To see a right attitude toward feminine beauty in literature, consider Adam’s reaction to the unclothed and beautiful Eve in Milton’s Paradise Lost, Book 4 and following. Much of that poem is about the consequence of his failure to trust God and give up Eve in light of her disobedience. You might say Adam chooses Eve’s beauty and (former) goodness over God’s inherent, absolute beauty and goodness. [For the difference between “Undivided Beauty,” unfallen Eve, and the consequences of that fall for Adam and Eve in Paradise Lost, see my essay in Christianity and Literature: Wisdom and Beauty: Two Principles in Paradise Lost. L. Eugene Startzman. Available accessResearch articleFirst published June 1, 1987pp. 26–39. xml PDF / EPUB.]

To turn to Dante again, Dante, the literary character, near the end of the poem has followed Beatrice, her intelligence, beauty and goodness, all the way to the ninth circle of Heaven, but he is required to give her up, let go, before he can meet or see God and Christ in the center, so to speak. The character who takes her place is a contemplative, Saint Bernard; the way of contemplation is the negative way, “neither is this Thou.” Dante, having found Beatrice, does not get to keep her. That’s crudely put but it gets at the truth.

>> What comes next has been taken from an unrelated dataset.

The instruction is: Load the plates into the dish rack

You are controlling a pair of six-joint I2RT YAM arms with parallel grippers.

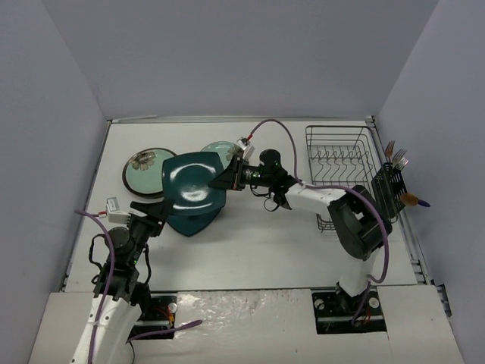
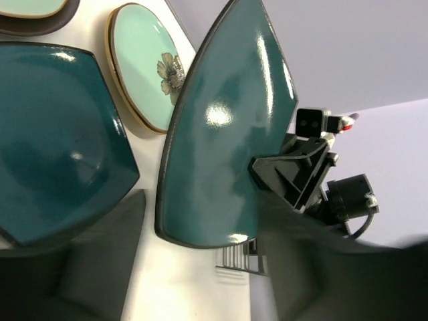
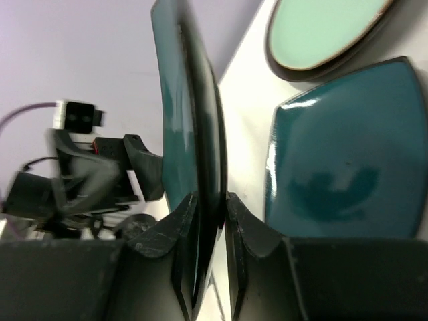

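Teal plate (image 1: 191, 182) edge-clamped in right pincer (image 1: 221, 180); left pincer (image 1: 151, 215) agape, empty; white table (image 1: 265, 243), grey walls (image 1: 242, 53).

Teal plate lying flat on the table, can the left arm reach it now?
Probably yes. The left gripper is open beside the flat teal plate, whose near rim is bare. The lifted teal plate, clamped by the right gripper, hangs over its far part, so only the near edge looks free.

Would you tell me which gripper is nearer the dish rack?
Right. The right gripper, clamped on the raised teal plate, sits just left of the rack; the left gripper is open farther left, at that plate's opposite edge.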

Okay, back to the poverty of my mundane problem. On the one hand, there is the very delightful and beautiful Claire Dane’s character, Yvaine, in the movie. There is, I submit, nothing wrong in my seeing and delighting in those qualities, as does her counterpart in the movie, Tristan Thorne. In the novel and somewhat in the movie, Tristan is required to give up his superficial first love, Victoria (Sienna Miller), and then come to see the “fallen star” as a valuable woman (person) in her own right and not simply a thing to be bound and dragged as a gift in exchange for Victoria’s “love.” Of course he does change, develop and “grow up as a consequence of his time with her. An interesting element of the movie in this regard is that Victoria becomes more “ordinary looking” by the end of the movie while Yvaine chooses to reveal her extraordinary inner “intense starlight.” In a sense we experience that moment in the movie to understand who she really is and the gift she is bringing to Tristan. It is this inner reality that defeats finally the evil witch who with her two evil sisters is determined to kill the star woman and take her heart in order to gain for themselves beauty, youth, and extended life. There are more ways in the novel and the movie in which these goods and evils unfold and play out though my central concern should be clear enough.

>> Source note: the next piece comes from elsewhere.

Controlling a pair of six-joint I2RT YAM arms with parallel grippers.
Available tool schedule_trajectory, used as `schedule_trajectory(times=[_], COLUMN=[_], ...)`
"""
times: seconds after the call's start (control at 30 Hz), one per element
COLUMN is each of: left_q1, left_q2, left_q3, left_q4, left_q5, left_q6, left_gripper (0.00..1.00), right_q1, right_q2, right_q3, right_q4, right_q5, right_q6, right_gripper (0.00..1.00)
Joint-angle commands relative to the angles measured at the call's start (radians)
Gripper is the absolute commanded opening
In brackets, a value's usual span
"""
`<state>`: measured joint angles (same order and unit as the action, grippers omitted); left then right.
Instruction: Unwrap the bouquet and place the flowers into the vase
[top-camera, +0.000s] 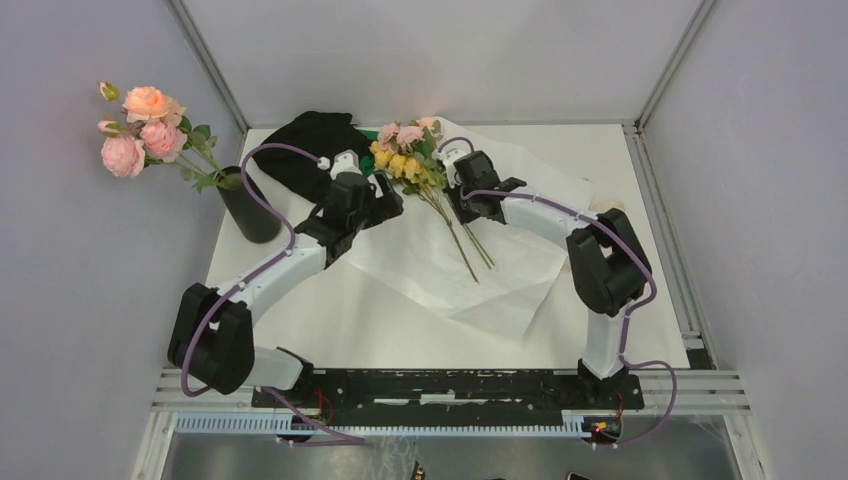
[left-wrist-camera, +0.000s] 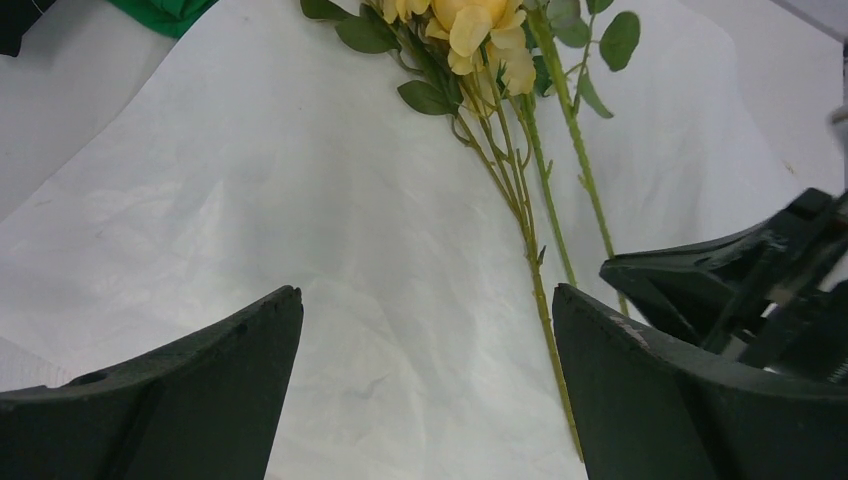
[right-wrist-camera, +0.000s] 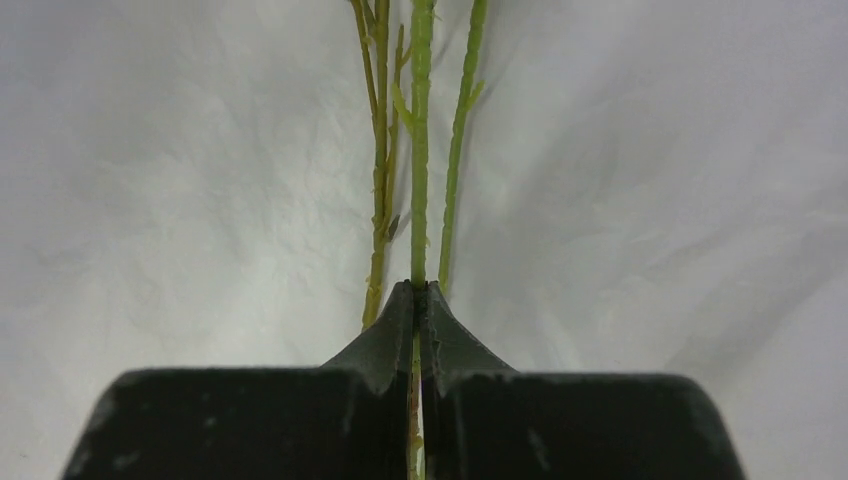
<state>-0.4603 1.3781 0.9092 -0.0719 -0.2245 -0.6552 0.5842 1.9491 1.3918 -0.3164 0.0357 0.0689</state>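
The flowers (top-camera: 408, 155), pink and yellow roses on thin green stems, lie on the spread white paper sheet (top-camera: 430, 275) at the table's middle back. My right gripper (right-wrist-camera: 420, 288) is shut on one green stem (right-wrist-camera: 419, 150), and two other stems lie loose beside it. In the top view the right gripper (top-camera: 462, 200) sits just right of the stems. My left gripper (left-wrist-camera: 425, 300) hovers open over the paper left of the stems, with nothing between its fingers; the yellow roses (left-wrist-camera: 470, 25) are ahead of it. The black vase (top-camera: 248, 210) stands at the left edge.
A separate stem of pink roses (top-camera: 145, 130) stands in the vase. A black-and-green cloth heap (top-camera: 315, 150) lies behind my left gripper (top-camera: 385, 200). Grey walls close in the table on three sides.
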Motion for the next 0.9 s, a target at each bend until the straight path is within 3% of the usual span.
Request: schedule_trajectory(times=[0.0,0.17,0.37,0.57,0.63,0.7,0.8,0.87], left_q1=[-0.004,-0.002,-0.003,-0.002,-0.003,-0.008,-0.025,-0.034], left_q2=[0.012,0.012,-0.014,0.016,0.090,0.192,0.348,0.450], left_q3=[0.002,-0.001,-0.063,-0.220,-0.226,-0.255,-0.297,-0.260], left_q4=[0.049,0.069,0.295,0.778,0.930,1.188,1.561,1.693], left_q5=[0.025,0.058,0.203,0.346,0.410,0.450,0.424,0.435], left_q6=[0.022,0.015,-0.052,-0.288,-0.372,-0.493,-0.667,-0.742], left_gripper=[1.00,1.00,1.00,0.94,0.94,0.89,0.85,0.85], right_q1=[0.003,0.003,0.002,0.004,0.005,0.007,0.016,0.026], right_q2=[-0.124,-0.189,-0.302,-0.421,-0.452,-0.477,-0.492,-0.496], right_q3=[0.000,-0.027,-0.131,-0.192,-0.203,-0.208,-0.212,-0.225], right_q4=[0.041,0.050,0.125,0.147,0.149,0.147,0.132,0.131], right_q5=[-0.002,0.028,0.042,-0.024,-0.033,-0.046,-0.085,-0.088], right_q6=[-0.018,-0.024,-0.021,-0.028,-0.029,-0.030,-0.035,-0.036], right_gripper=[0.00,0.00,0.00,0.00,0.00,0.00,0.00,0.00])
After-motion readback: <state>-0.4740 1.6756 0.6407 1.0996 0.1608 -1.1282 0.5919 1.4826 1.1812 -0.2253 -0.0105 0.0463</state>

As I was thinking about my problem with feminine beauty, I happened to remember the way in which this concern manifested itself when I was a hormonal teenager, 15 or 16. Even then I had acquired a small collection of beautiful women which I kept in the top drawer of my chest of drawers. Pictures, let me quickly add; these were images of beautiful women, Ava Gardiner for one; they were not lewd images or pornographic images. That kind of image, I knew, even then, would have been a betrayal of what delighted me.

The heart of my small collection and probably the only reason I remember this collection, besides the lovely Ava Gardner, is that it contained a studio photo of an Italian actress, Rossana Podesta, who played Helen of Troy in a 50’s movie of the same name. She was so beautiful. In fact she was so beautiful that I wrote to the California studio requesting a photo of her. No response. Two years went by and one day in my parents’ mail there was an envelope for me from Italy. Italy! Inside was a studio head shot of Rosanna Podesta. I was overawed. I now had a real treasure to possess; however, as I grew a little older my collection began to gnaw at my conscience. Somehow I knew it had to go because these images were simply shadows of real young ladies, the kind of young ladies whom I had begun dating. To my credit I knew the collection had to go. [Talk about God being at work in my young life!] They were, after all, only paper, not flesh and blood. No problem, I thought. I shall tear them up and throw them away. Well, all but one, of course: Rossana. I could hold on to that one; no harm, surely. Hold on to; let go. Deep down I realized that she had to go too. That hurt. I destroyed the entire collection, and to this day there is something within me that regrets that loss. I suspect that in some sense there is something within me that keeps the problem alive: hold on; give up. “If thine eye offend thee, pluck it out.” From the outside I am certain the problem seems petty; from the inside it is not.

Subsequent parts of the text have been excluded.